* **WORK TASK**:
Go through the listing below and reproduce it word for word.
*** Opening INFORMATION PROVIDED ***
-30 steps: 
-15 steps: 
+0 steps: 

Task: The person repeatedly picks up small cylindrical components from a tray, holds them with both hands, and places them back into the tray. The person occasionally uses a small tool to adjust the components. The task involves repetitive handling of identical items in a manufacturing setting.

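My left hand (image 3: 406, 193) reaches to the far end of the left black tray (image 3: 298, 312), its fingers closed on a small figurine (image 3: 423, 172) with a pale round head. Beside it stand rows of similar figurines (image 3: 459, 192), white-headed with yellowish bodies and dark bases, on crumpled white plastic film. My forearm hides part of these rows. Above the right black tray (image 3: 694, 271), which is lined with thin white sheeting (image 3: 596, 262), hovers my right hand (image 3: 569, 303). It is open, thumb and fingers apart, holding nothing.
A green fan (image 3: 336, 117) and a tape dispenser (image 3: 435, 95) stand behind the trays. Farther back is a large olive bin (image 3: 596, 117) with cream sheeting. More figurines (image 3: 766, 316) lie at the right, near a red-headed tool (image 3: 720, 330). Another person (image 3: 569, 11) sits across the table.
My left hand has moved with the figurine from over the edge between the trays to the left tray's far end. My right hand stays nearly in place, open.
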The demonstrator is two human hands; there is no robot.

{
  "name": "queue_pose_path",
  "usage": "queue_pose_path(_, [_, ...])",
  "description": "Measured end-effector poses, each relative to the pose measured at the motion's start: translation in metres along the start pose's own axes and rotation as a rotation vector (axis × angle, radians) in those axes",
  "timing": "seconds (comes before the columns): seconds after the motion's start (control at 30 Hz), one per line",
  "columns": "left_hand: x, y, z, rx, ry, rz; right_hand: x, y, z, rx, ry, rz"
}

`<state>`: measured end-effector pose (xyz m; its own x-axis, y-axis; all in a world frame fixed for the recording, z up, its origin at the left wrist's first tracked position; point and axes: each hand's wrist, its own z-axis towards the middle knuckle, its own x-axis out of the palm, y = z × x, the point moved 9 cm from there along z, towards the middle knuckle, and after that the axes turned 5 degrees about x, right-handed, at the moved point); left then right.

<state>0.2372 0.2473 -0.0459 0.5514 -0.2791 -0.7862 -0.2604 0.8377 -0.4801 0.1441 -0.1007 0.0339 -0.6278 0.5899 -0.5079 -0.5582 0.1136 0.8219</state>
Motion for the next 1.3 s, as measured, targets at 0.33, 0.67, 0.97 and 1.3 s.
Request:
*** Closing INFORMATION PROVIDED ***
* **YOUR SOLUTION**:
-30 steps: 
-15 steps: 
+0 steps: 

Task: The person repeatedly picks up small cylindrical components from a tray, holds them with both hands, and places them back into the tray. The person occasionally uses a small tool to adjust the components. The task involves repetitive handling of identical items in a manufacturing setting.

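My left hand (image 3: 406, 193) reaches to the far end of the left black tray (image 3: 298, 312), its fingers closed on a small figurine (image 3: 423, 172) with a pale round head. Beside it stand rows of similar figurines (image 3: 459, 192), white-headed with yellowish bodies and dark bases, on crumpled white plastic film. My forearm hides part of these rows. Above the right black tray (image 3: 694, 271), which is lined with thin white sheeting (image 3: 596, 262), hovers my right hand (image 3: 569, 303). It is open, thumb and fingers apart, holding nothing.
A green fan (image 3: 336, 117) and a tape dispenser (image 3: 435, 95) stand behind the trays. Farther back is a large olive bin (image 3: 596, 117) with cream sheeting. More figurines (image 3: 766, 316) lie at the right, near a red-headed tool (image 3: 720, 330). Another person (image 3: 569, 11) sits across the table.
My left hand has moved with the figurine from over the edge between the trays to the left tray's far end. My right hand stays nearly in place, open.
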The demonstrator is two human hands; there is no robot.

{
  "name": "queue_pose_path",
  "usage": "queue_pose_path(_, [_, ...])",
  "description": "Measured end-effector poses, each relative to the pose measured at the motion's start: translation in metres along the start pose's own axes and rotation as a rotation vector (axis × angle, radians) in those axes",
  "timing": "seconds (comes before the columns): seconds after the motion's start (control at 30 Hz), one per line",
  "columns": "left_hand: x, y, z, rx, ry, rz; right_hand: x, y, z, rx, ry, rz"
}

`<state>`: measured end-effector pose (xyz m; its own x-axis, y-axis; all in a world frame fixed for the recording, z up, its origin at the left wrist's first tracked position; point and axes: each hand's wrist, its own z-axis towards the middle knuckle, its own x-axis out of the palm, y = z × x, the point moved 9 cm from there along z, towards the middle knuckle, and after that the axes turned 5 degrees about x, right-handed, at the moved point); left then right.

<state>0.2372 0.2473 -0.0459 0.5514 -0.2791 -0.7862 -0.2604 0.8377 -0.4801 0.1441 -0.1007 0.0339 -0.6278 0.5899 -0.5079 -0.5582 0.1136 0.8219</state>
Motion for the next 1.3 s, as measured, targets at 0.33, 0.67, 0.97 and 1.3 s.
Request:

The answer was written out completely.